_PROBLEM:_
Retype every line of the data below, starting with the first and ending with the line that contains "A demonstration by", but leave out the pictures.

::::::::::

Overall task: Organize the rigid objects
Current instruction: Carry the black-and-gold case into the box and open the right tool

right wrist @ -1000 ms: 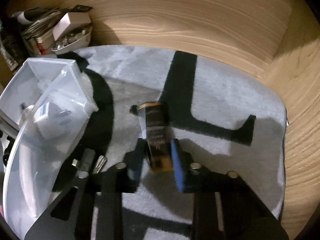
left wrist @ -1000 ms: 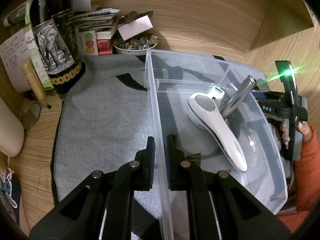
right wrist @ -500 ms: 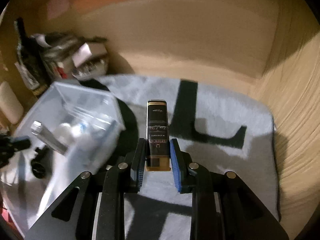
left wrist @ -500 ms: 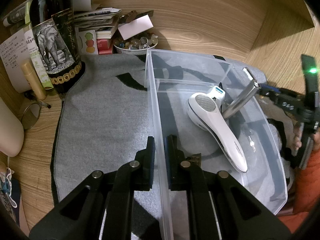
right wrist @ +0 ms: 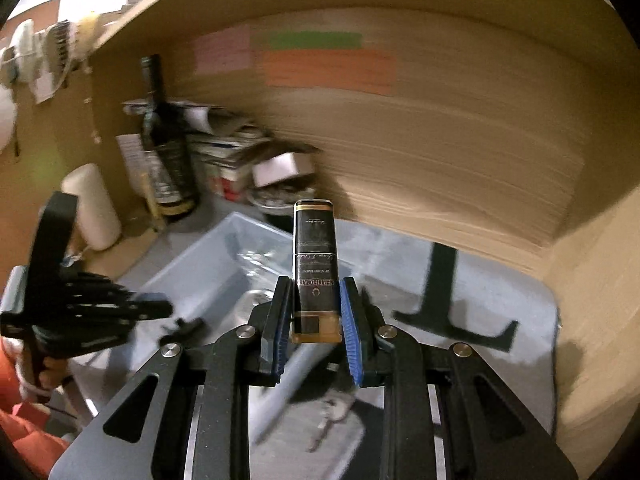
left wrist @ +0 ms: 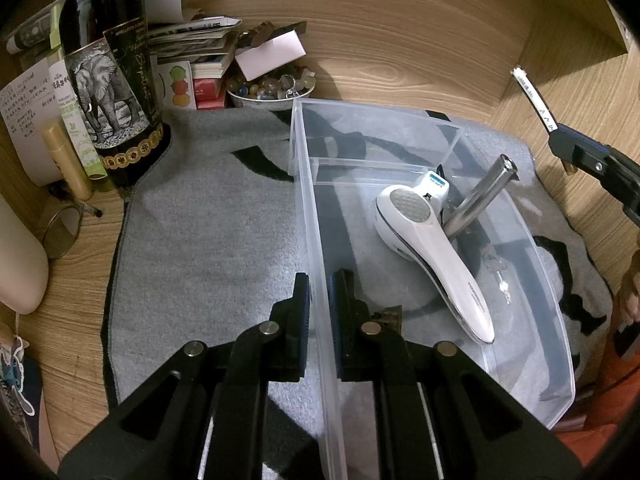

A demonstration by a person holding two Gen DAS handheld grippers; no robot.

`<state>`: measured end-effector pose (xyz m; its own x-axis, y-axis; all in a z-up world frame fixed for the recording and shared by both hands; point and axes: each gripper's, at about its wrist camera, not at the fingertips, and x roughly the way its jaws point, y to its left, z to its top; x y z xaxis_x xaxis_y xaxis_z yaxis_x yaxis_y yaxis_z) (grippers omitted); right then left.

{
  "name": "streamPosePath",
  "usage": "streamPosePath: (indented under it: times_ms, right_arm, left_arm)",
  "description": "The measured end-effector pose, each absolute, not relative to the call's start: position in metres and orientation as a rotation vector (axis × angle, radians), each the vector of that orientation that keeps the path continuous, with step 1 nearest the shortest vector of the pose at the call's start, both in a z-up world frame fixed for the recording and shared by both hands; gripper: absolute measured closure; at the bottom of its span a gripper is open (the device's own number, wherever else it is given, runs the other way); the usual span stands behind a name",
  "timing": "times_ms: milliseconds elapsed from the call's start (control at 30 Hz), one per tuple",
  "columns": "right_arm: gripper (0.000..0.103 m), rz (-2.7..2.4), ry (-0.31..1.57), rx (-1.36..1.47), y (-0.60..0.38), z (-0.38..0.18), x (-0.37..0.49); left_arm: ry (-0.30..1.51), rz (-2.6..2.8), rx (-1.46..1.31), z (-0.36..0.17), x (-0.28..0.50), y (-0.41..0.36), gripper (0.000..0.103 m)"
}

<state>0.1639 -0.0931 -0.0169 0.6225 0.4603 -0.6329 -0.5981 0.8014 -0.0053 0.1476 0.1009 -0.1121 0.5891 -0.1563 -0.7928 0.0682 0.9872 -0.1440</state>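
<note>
The right gripper (right wrist: 314,320) has lifted the black-and-gold box (right wrist: 314,268) off the grey mat, fingers clamping it above the clear bin (left wrist: 308,184); left gripper (left wrist: 318,300) pinches the bin's wall.

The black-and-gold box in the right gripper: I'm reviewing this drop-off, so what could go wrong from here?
The right gripper pinches only the black-and-gold box's lower end, so it might pivot or slip. The clear bin already holds a white handheld device and a metal tube; the box could land on them.
</note>
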Motion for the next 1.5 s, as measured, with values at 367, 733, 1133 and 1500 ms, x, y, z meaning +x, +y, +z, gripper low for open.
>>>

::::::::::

_SOLUTION BELOW:_
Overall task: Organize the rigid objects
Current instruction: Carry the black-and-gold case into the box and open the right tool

right wrist @ -1000 ms: 
left wrist @ -1000 ms: 
right wrist @ -500 ms: 
left wrist @ -500 ms: 
right wrist @ +0 ms: 
left wrist @ +0 ms: 

A demonstration by a person holding two Gen DAS handheld grippers; no robot.

No further output will be produced for this exercise.